Contrary to popular belief, the presence of ethnic Germans in Latin America long predates the arrival of fugitive Nazis such as Martin Bormann, Josef Mengele, Adolf Eichmann, and Otto Skorzeny in the years following World War II. In reality, ethnic Germans emigrants and expatriates have been moving to countries such as Argentina, Brazil, Uruguay, and Paraguay since the first quarter of the 19th Century. Larger numbers came after the failed Revolution of 1848, and groups such as the Amish, Mennonites and the Dunkers established utopian churches there as well.
 

A rare color frame of the Graf Zeppelin over Buenos Aires, Argentina.


In Argentina alone, there are some three million people of partial or complete German descent. Most ethnic Germans in Latin America have assimilated over time, but there are a number of highly insular German communities which maintain the language and the customs of the Old Country; most of these are descended from 20th Century (though not necessarily) postwar emigres. In such communities even the locally-born Latins speak German.

A Graf Zeppelin route and rate card. Note that trips were listed as "sailings." The ship made intervening stops at the listed cities. The prices ranged across the board, all seemingly reasonable, but remember this was during the Great Depression. Only the very well-off could afford to fly. Oddly, "Pernambuco" was the name of the Brazilian State where the ship made port. The city was actually Recife

Despite the numbers of emigrants over time, traveling from Germany to South America was not easy. While the North Atlantic Ferry crossed the sea virtually every day between points in Europe and points in North America, there was no corresponding South Atlantic Ferry. Germans seeking to go to South America usually had to travel to New York (or some other northeastern port) and find their way down to Miami where passage to Latin America might be found. Sometimes well-heeled Germans would find themselves on small, ancient passenger ships or rusty tramp steamers headed for ports relatively distant from their chosen destinations. Arriving where they were going could take weeks.

A brochure for the Graf Zeppelin's South America service.  Though the flight often took longer, the brochure reads:
"Now! South America in THREE DAYS!"

The big shipping lines only occasionally had direct passages to South America, often less than monthly, and the ships on the South America runs were older and generally run down. All in all, the South American passenger trade was ill-served.
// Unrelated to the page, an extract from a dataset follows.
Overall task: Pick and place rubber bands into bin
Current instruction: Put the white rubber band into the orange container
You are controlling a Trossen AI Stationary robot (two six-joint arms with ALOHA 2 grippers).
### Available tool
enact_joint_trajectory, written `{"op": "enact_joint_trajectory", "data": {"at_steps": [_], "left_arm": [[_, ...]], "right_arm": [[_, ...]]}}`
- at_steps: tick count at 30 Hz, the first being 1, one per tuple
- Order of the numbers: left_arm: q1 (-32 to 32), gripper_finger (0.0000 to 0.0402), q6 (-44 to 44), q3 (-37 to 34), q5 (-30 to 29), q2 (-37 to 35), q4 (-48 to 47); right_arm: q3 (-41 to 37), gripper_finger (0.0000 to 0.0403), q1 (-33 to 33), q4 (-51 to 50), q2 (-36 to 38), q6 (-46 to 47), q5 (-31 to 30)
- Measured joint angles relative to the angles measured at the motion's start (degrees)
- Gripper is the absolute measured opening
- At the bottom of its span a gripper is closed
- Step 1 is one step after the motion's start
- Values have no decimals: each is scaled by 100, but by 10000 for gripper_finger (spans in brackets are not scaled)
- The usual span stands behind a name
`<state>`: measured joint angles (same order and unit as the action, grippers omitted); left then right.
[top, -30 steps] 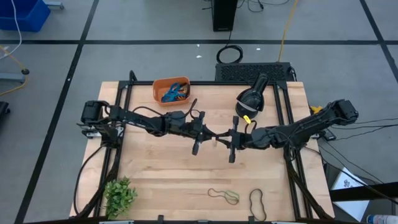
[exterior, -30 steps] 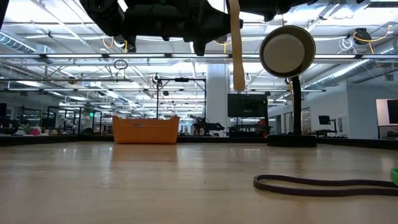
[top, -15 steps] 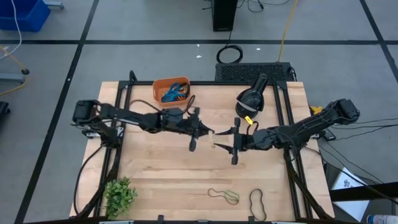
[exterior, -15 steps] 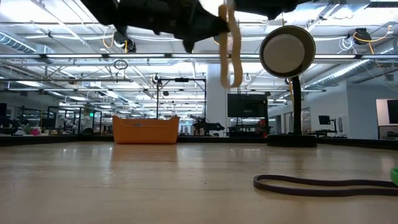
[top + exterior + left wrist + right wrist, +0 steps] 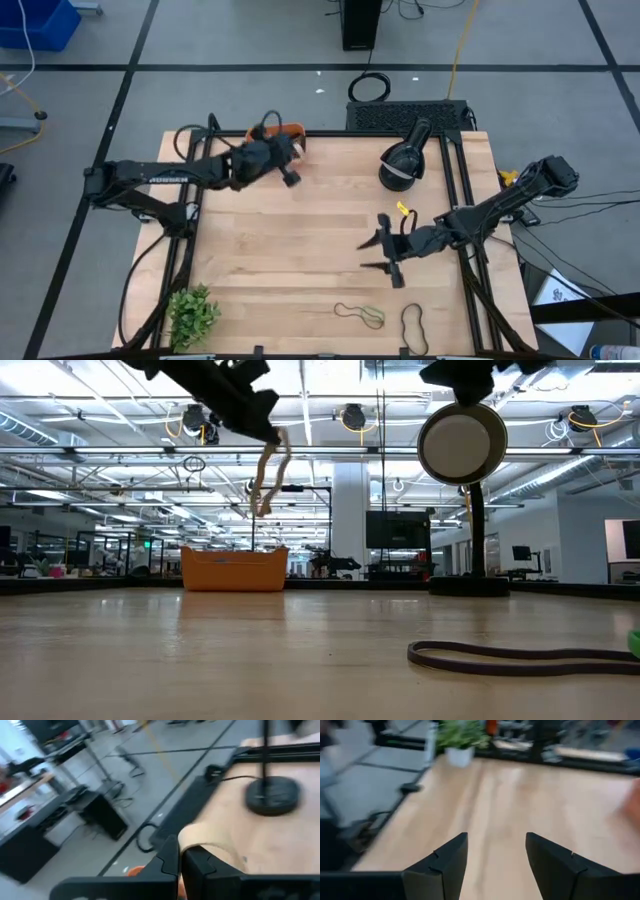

And yet, given the numbers of Germans in South America, German companies and investors were extraordinarily interested in traveling there. Family members wanted to visit. Opportunities beckoned.

The Graf Zeppelin over Montevideo, Uruguay

After studying the issue, DELAG decided to assign the Graf Zeppelin to a semi-permanent South America run. While the ship would still occasionally visit New York, its primary interest would be the Latin American passenger trade. Dr. Eckener sincerely hoped that Rio de Janeiro would become the Graf Zeppelin's new South American port of call.

The Graf Zeppelin passes Sugarloaf at the entrance to Rio de Janeiro Harbor

Although it seemed to many people that the much-loved, much-honored Graf Zeppelin was being assigned to obscurity, the South America run turned out to be a godsend to DELAG. The route was extraordinarily popular and profitable. Flights were booked weeks in advance, and for the first time --- in the midst of the Great Depression --- DELAG was truly in the black. The flights, begun in 1931 continued until 1939.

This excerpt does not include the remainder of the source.